Overall, BERT-based clustering captures more application-specific nuances (like music and VR), while LDA topics present broader thematic categories centered around AI integration and bioinformatics.
Our findings confirm that ontology-driven knowledge representation has evolved into a critical component for structuring and linking heterogeneous data sources, enabling intelligent automation and enhancing decision-making in both academic and industrial settings. The research underscores the growing integration of ontologies with AI and ML, demonstrating their potential in improving semantic search, recommendation systems, and predictive analytics.
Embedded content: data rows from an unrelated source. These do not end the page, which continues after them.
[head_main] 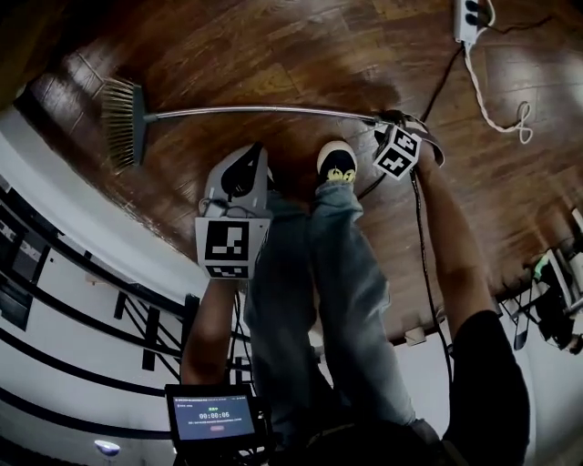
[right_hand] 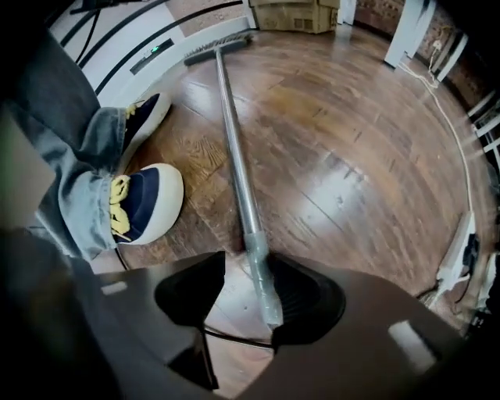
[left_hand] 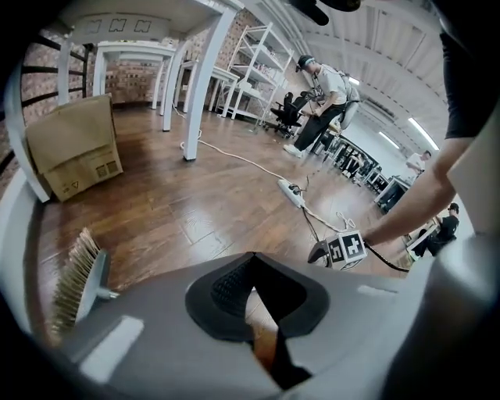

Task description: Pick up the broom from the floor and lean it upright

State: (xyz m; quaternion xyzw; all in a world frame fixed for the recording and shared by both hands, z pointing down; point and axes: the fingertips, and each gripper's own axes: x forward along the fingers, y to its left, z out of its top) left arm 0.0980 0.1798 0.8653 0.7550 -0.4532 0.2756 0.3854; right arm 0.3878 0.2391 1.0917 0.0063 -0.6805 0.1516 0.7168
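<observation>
The broom [head_main: 264, 111] lies flat on the floor [head_main: 301, 45], its long axis running across the top of the head view. Its bristles [head_main: 118, 114] are at upper left and its handle tip is at the right tool [head_main: 398, 147], the nearer one, while the left tool [head_main: 244, 173], shut and empty, hangs below mid-handle. Only the right gripper view shows the right tool's jaws wide apart with the handle end between them, beside one pad and apparently unclamped.

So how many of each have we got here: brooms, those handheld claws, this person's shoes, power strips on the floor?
Broom: 1
Grippers: 2, the left gripper and the right gripper
Shoes: 2
Power strip: 1
Total: 6
</observation>
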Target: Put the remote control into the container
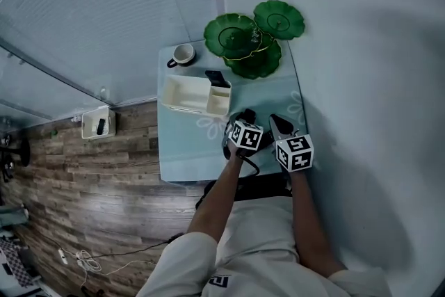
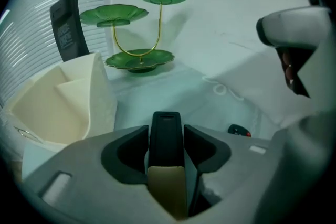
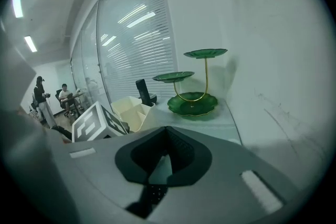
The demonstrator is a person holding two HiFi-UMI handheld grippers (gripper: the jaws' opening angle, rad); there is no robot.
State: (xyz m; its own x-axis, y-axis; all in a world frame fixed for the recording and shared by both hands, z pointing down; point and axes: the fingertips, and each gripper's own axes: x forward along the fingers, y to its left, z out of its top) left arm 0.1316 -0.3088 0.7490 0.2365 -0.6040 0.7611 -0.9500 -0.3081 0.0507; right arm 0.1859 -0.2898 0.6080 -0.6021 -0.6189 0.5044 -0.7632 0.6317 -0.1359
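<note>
The black remote control (image 1: 217, 78) stands upright in the small end compartment of the white container (image 1: 182, 90) on the pale blue table. In the left gripper view the remote control (image 2: 67, 29) rises above the container (image 2: 79, 86) at the left. My left gripper (image 1: 243, 116) hangs over the table's near part, to the right of the container, open and holding nothing (image 2: 166, 131). My right gripper (image 1: 281, 126) is beside it on the right, shut and empty (image 3: 161, 164). From the right gripper view the remote control (image 3: 142, 91) and container (image 3: 128, 107) lie ahead on the left.
A green tiered stand (image 1: 255, 38) fills the table's far right corner, next to a white cup (image 1: 184, 53). A small black object with a red spot (image 2: 239, 130) lies on the cloth. The wall runs along the right. A white box (image 1: 96, 123) sits on the wooden floor. People (image 3: 42, 99) stand behind glass.
</note>
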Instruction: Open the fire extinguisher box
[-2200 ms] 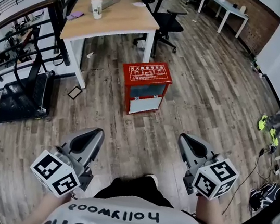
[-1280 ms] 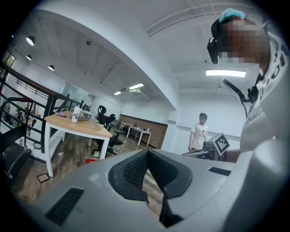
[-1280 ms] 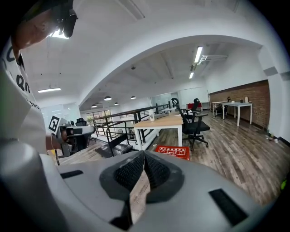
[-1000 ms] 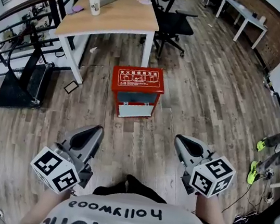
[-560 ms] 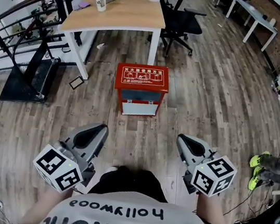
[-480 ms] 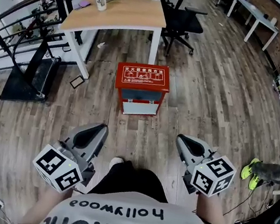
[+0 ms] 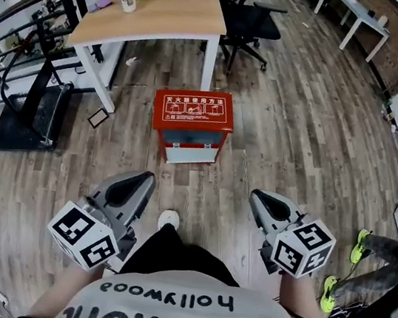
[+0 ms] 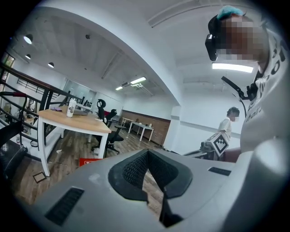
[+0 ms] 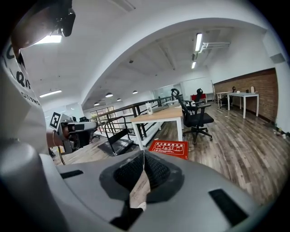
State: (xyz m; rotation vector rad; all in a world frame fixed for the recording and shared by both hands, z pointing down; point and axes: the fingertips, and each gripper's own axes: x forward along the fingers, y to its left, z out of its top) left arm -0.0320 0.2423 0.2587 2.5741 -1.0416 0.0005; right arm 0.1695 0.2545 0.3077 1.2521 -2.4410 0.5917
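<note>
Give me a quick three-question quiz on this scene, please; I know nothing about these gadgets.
1. True or false: the red fire extinguisher box stands on the wooden floor.
2. The right gripper is: A) wide open, B) shut with nothing in it, C) shut on the box.
3. Fill in: the box's lid is ___ (open/closed).

Key: 1 true; 2 B; 3 closed.
</note>
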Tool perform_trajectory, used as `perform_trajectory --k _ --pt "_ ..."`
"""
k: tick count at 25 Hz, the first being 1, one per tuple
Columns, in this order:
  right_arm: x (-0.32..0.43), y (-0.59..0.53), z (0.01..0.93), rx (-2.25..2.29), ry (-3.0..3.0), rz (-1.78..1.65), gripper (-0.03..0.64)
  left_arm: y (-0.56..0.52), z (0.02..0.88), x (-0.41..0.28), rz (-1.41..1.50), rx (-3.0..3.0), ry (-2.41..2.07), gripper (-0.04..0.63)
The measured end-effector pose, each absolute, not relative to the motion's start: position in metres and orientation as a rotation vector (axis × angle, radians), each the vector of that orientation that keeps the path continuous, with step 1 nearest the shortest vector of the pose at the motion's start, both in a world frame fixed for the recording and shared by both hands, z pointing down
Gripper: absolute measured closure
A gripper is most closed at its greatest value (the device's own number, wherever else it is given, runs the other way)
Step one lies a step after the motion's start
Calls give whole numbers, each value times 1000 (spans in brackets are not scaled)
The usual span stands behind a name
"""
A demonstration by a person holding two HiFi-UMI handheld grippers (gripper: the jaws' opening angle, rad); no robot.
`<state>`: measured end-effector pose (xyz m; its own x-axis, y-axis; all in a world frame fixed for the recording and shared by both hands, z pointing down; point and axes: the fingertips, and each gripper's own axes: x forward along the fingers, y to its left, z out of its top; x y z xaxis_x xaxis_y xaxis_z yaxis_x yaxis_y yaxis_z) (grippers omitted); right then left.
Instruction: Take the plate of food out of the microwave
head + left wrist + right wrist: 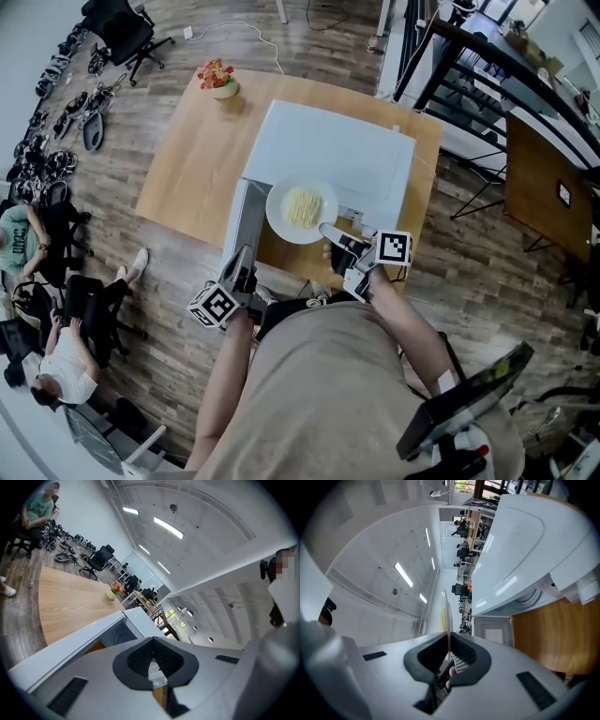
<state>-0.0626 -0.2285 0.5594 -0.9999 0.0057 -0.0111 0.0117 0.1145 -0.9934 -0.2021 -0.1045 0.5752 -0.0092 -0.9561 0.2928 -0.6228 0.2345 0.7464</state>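
A white plate [281,217] with pale yellow noodles [303,206] hangs in front of the white microwave [328,150], above the table's near edge. My right gripper [330,232] is shut on the plate's near rim. In the right gripper view the plate [447,613] shows edge-on between the pads, with the microwave [525,541] to the right. The microwave door [239,220] stands open on the left. My left gripper [246,261] sits at the door's near end. In its own view the left gripper [152,654] is shut with nothing seen between the pads, beside the door's edge [70,644].
The microwave stands on a wooden table [187,169] with a small flower pot [221,82] at its far corner. People sit at the left [56,356] near office chairs and gear on the floor [47,141]. A dark desk [544,187] stands at the right.
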Motion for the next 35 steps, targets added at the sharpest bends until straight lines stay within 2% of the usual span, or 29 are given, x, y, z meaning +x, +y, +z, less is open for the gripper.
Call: perform_trajectory --k 18,35 --pt "-60 -231 552 -36 2404 -2020 598 -117 578 -212 -523 1492 -1665 591" --pt "-55 -187 661 -196 2527 -2303 598 -105 623 -202 -304 1502 -1678 591"
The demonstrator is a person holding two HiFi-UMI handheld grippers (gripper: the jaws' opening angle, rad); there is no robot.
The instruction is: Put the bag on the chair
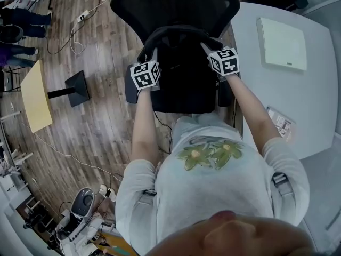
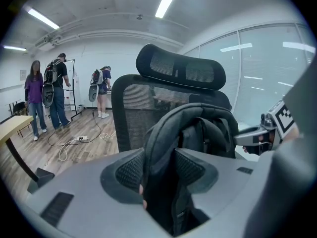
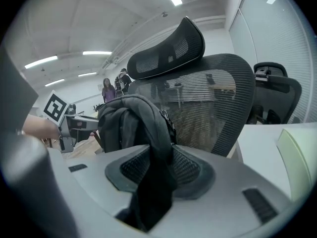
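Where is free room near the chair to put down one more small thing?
The white table is bare between the flat white box and the booklet. The chair seat is crowded: the bag, left gripper and right gripper fill it. The wooden floor left of it is open but crossed by cables.

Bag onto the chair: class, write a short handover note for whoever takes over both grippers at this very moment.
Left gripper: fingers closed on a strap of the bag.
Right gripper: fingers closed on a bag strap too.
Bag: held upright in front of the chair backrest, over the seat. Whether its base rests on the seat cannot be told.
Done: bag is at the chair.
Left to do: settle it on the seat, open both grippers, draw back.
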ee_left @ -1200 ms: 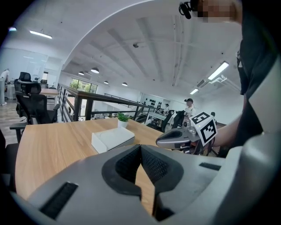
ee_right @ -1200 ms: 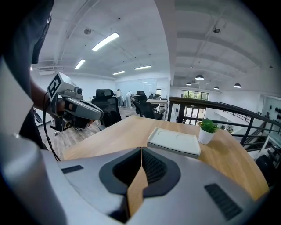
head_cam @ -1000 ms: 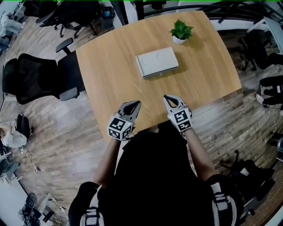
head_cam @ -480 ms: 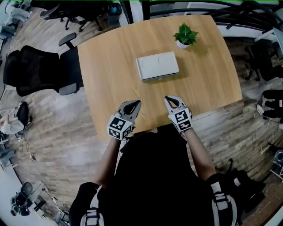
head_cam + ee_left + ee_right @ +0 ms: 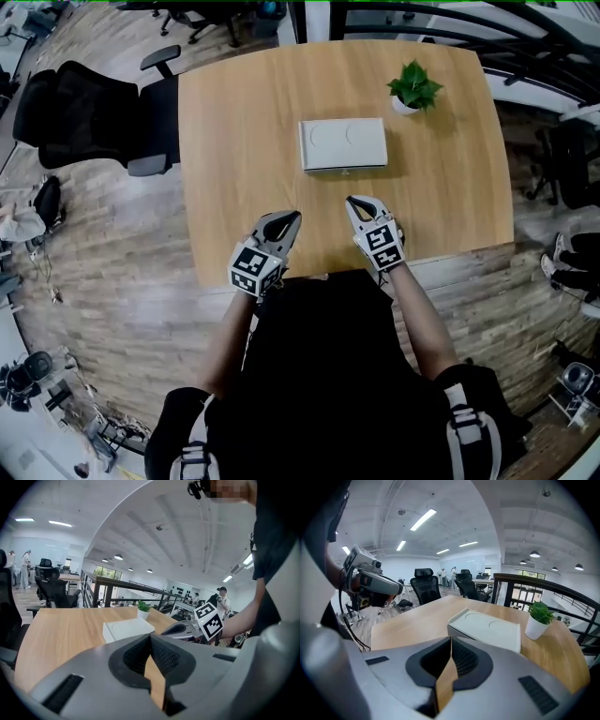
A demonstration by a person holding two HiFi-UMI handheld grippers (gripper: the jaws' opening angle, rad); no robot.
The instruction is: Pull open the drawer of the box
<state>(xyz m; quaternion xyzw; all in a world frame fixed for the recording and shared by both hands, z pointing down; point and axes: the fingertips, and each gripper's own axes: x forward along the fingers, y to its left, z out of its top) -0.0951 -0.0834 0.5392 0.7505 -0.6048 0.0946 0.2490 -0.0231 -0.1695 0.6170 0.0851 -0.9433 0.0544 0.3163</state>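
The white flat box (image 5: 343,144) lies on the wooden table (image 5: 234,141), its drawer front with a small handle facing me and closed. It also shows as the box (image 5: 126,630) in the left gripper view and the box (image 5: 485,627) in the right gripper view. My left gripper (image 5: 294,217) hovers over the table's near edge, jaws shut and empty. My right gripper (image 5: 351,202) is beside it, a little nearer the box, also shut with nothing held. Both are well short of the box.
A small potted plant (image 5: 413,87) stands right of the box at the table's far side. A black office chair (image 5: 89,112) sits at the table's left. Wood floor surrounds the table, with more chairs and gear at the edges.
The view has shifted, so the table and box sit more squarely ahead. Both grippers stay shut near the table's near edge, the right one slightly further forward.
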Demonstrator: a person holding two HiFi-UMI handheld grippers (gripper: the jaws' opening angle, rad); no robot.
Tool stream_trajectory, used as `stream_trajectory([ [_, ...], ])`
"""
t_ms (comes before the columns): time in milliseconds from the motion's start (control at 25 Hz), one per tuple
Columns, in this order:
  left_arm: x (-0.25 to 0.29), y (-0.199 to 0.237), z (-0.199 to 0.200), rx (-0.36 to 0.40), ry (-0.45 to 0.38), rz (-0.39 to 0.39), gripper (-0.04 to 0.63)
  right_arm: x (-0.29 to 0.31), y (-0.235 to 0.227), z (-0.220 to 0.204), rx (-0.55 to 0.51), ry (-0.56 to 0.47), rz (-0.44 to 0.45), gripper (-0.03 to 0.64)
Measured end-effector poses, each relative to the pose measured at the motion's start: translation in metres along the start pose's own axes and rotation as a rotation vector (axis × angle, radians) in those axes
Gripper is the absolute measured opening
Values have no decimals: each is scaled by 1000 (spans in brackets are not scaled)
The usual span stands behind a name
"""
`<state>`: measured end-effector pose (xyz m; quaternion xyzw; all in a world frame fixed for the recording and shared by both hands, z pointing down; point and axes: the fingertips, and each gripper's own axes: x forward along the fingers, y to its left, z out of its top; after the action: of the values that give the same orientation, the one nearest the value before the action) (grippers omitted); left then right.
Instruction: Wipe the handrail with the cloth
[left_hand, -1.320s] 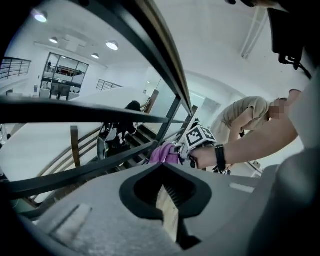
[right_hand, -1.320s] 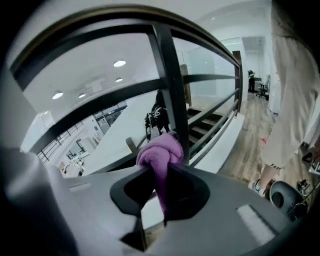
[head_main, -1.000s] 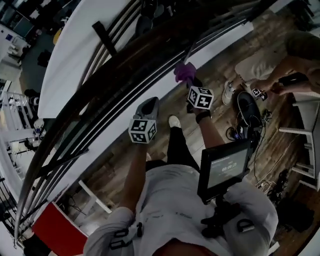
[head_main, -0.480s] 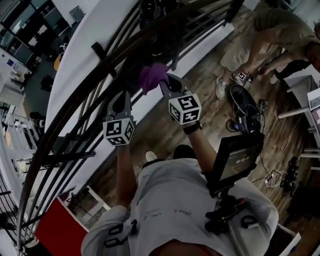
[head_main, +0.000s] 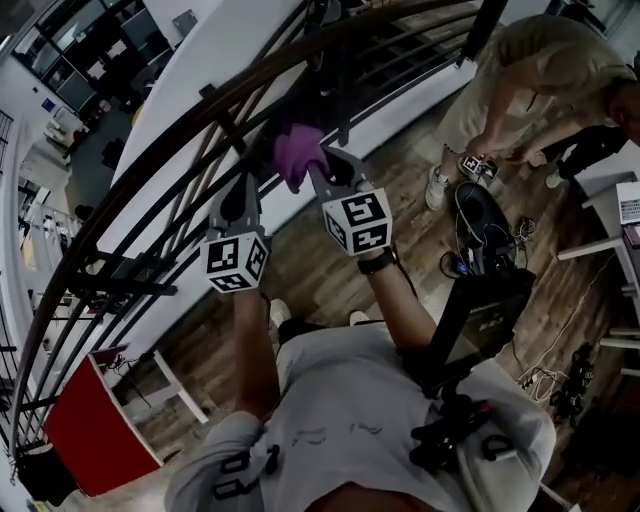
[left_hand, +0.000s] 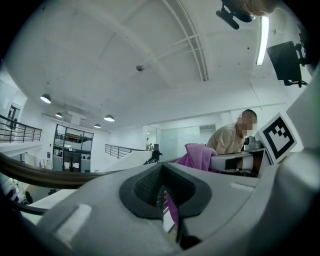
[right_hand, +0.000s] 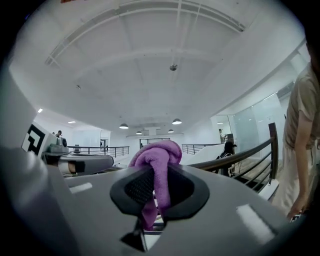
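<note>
Cloth (head_main: 297, 152) farther left along diagonal handrail (head_main: 160, 145)

— What's on the wood floor (head_main: 305, 268)?
— Cables (head_main: 478, 232), beside a stooping person (head_main: 520, 70) (beige shirt).
— And lower left?
— A red board (head_main: 95, 435) near a white frame (head_main: 185, 385). Overhead, round lamps (right_hand: 176, 121) on a white ceiling (right_hand: 150, 60).

Cloth (head_main: 297, 152): plain purple. Left hand-held gripper (head_main: 245, 185) and right hand-held gripper (head_main: 316, 165): grey bodies, black jaw pads, cubes patterned with black-and-white square markers. Handrail (right_hand: 240, 153): dark brown. Floor (head_main: 400, 150): brown wood planks. Panel (head_main: 90, 440) at lower left: red. Shirt (head_main: 340, 420): light grey.
</note>
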<state>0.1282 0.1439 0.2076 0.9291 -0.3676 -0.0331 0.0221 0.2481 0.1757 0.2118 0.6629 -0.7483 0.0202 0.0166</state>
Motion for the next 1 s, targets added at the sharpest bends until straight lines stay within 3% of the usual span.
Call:
stream_trajectory([
  [240,-12,-49,6,-21,19,34,-2,-46,-17,14,28,0,32,48],
  [520,-8,-60,42,-14,3,51,-2,-51,-15,51,29,-25,61,48],
  [640,-16,-75,39,-3,-8,81,-2,-64,-19,52,21,-44,91,48],
  [760,-36,-62,22,-1,-17,110,-2,-63,2,35,16,-49,107,48],
  [1000,-63,-35,38,1,-38,130,-2,-54,41,46,17,-61,126,48],
])
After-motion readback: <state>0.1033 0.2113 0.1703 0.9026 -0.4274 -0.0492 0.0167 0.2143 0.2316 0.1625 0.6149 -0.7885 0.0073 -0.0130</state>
This research highlights the transformative impact of ontology and SWT on data management, intelligent systems, and AI-driven applications. By structuring knowledge and interoperability, these tools address the growing demands of data-driven research. The findings highlight a strong focus on integrating semantic frameworks with AI, which has broad implications for advancing interdisciplinary collaboration, innovation, and efficiency. Future work could further investigate applications in underexplored fields, emphasizing the scalability and adaptability of these frameworks to evolving datasets and technologies.